Many unfurled umbrellas to shield themselves from the scorching sun, with temperatures in the humid tropical island hitting around 33ºC (91ºF) at mid-day.

They came from all walks of life, from office workers and bosses to students and the elderly in wheelchairs accompanied by caregivers. 

“These are amazing scenes. I have not seen anything like this in my lifetime,” bank executive Zhang Wei Jie, 36, told Agence France-Presse.

QUEUE FOR LKY. Members of the public queue to pay their respects to Singapore's late former prime minister Lee Kuan Yew near Parliament House where he will lie in state for public viewing ahead of his funeral in Singapore on March 25, 2015. Mohd Rasfan/AFP

“LKY is the founder of our country. It is a no-brainer that we have to pay respect. We have taken some time off from work, my supervisor is also here somewhere in the crowd.”

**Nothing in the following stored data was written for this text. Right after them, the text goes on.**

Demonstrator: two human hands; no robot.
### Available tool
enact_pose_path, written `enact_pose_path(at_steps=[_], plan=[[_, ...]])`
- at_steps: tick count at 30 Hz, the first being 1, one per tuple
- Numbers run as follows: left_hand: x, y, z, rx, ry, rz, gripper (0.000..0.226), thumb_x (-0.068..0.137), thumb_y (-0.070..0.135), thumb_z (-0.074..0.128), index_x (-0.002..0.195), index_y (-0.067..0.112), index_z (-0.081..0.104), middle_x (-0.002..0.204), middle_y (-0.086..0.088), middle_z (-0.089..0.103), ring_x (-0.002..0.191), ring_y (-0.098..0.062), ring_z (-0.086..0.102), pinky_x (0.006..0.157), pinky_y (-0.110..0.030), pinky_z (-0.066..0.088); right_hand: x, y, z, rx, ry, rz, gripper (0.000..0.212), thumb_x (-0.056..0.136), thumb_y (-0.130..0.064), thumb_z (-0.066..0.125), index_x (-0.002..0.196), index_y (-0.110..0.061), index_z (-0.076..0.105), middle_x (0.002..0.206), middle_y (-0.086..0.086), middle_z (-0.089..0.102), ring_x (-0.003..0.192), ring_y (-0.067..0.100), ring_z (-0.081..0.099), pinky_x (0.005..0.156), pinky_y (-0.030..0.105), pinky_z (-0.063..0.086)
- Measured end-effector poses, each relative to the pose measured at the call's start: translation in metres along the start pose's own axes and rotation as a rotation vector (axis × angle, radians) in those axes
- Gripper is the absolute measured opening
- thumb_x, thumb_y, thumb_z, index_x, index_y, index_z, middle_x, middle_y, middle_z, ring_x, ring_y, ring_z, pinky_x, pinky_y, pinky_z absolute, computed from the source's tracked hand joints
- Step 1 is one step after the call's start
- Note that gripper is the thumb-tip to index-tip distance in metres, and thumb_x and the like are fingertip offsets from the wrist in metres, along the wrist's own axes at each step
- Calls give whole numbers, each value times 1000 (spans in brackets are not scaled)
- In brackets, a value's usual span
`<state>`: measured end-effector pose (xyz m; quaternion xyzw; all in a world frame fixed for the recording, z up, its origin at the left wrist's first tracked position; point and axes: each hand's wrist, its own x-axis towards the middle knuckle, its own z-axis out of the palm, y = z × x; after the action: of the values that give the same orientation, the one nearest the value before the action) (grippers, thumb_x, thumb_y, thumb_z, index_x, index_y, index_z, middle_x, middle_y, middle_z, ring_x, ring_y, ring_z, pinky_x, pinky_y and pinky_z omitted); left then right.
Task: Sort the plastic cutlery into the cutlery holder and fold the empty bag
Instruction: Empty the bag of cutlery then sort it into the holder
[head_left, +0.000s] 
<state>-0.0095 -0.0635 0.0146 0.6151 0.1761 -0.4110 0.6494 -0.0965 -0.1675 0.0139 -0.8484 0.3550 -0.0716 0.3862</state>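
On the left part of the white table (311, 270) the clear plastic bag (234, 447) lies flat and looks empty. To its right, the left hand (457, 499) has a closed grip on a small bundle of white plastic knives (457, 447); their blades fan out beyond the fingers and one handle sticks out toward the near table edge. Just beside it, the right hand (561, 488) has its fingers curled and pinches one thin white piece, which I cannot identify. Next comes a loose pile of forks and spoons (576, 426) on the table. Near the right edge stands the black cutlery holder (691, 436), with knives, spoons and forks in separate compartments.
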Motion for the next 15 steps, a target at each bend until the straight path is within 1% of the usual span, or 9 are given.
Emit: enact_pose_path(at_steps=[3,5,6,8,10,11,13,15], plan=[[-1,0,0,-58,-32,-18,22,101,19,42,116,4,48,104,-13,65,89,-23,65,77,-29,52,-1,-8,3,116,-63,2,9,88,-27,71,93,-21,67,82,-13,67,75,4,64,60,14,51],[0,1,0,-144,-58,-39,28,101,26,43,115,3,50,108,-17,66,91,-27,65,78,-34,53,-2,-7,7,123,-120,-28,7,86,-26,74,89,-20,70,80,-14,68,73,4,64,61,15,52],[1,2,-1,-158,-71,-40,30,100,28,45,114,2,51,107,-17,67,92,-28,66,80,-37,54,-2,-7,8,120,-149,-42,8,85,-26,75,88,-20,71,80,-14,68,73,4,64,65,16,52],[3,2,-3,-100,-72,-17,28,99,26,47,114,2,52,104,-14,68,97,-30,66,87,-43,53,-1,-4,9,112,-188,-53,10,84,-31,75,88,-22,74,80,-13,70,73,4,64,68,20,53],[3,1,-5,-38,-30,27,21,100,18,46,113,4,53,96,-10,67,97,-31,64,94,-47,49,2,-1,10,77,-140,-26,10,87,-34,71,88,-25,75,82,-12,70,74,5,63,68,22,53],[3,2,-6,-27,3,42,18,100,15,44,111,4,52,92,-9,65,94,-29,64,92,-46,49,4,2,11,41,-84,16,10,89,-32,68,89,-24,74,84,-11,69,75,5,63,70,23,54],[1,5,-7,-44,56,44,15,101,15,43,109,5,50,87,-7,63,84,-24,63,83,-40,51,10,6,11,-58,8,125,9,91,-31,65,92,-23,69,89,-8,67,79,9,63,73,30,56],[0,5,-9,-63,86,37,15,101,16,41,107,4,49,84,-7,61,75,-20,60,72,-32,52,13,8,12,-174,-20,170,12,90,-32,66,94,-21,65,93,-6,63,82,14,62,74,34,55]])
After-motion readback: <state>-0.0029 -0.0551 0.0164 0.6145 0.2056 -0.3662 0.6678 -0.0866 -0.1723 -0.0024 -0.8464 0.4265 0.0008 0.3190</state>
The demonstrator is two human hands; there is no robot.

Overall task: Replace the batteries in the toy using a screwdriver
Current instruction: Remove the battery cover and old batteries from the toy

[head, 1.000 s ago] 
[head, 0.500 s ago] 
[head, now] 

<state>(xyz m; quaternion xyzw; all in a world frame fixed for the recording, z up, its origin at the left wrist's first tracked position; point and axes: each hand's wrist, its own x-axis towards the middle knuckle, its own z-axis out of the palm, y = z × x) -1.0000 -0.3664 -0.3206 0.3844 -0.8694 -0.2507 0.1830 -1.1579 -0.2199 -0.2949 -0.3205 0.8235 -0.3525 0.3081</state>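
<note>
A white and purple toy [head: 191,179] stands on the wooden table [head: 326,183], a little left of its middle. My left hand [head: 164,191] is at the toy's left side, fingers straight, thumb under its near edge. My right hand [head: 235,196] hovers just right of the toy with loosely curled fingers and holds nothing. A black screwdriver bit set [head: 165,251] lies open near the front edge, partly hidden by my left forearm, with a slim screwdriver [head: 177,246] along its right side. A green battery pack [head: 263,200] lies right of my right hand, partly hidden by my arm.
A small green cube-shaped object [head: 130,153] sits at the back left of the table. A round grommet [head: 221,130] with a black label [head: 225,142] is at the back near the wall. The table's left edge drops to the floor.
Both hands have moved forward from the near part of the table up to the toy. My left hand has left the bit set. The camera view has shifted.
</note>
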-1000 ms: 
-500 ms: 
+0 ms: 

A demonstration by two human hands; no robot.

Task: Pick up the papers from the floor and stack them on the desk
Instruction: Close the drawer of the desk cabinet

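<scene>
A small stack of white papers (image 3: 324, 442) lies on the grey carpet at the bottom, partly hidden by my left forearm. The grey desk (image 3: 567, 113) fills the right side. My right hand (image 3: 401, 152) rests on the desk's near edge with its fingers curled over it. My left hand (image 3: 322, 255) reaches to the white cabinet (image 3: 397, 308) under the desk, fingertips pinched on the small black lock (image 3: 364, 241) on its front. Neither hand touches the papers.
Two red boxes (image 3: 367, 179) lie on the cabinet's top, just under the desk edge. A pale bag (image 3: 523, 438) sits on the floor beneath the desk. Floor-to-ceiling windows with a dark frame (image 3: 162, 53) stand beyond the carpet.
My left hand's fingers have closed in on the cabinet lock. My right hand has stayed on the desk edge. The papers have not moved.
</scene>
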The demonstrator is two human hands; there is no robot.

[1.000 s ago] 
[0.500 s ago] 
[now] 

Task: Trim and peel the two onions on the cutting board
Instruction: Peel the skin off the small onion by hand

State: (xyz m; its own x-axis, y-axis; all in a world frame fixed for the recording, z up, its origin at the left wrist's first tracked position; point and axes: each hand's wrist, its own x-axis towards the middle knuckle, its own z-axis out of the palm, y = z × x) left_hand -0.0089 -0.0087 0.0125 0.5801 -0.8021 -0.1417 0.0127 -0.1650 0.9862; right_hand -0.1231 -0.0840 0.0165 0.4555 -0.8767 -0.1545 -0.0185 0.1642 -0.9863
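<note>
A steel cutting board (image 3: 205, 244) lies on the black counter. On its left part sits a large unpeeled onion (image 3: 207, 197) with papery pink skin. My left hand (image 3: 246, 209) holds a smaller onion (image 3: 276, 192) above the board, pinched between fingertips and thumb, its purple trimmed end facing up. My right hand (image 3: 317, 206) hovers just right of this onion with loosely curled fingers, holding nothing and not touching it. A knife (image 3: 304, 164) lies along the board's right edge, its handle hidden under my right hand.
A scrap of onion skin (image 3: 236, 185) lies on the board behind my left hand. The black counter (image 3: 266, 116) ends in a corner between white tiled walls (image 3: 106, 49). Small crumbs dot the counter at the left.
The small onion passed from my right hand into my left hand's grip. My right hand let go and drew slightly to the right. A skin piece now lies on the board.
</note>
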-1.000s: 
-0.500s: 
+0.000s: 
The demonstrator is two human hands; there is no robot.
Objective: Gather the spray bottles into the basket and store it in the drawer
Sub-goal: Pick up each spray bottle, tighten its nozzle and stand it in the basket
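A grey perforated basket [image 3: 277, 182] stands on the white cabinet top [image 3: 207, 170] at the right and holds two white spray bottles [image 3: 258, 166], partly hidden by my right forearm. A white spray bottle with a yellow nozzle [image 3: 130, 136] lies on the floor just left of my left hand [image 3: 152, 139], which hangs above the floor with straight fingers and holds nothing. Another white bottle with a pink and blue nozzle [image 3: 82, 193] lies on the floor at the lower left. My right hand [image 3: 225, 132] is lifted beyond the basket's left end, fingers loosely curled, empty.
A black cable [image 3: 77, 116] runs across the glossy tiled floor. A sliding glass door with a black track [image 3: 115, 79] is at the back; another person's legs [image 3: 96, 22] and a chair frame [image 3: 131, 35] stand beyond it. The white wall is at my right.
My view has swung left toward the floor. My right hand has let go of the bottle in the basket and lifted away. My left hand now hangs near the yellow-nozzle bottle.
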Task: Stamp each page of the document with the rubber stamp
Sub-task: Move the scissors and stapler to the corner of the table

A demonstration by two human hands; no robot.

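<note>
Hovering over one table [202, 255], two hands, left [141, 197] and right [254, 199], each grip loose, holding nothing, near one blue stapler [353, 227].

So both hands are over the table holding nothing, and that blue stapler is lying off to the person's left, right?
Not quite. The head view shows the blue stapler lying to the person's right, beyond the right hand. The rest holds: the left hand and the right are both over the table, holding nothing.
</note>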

Margaret Quek, a 49-year-old housewife, added: “I don’t mind waiting until night time.”

R. Tamilselvi, 77, brought two of her granddaughters, each clutching flowers.

“Lee Kuan Yew has done so much for us. We used to live in squatter (colonies) in Sembawang, my husband was a bus driver. Now my 3 sons have good jobs and nice houses. The children all go to school. What will we be without Lee Kuan Yew?”

Lee first became an MP in 1955 and served as prime minister from 1959, when Britain granted self-rule, to 1990. He led Singapore to independence in 1965 after a brief and stormy union with Malaysia.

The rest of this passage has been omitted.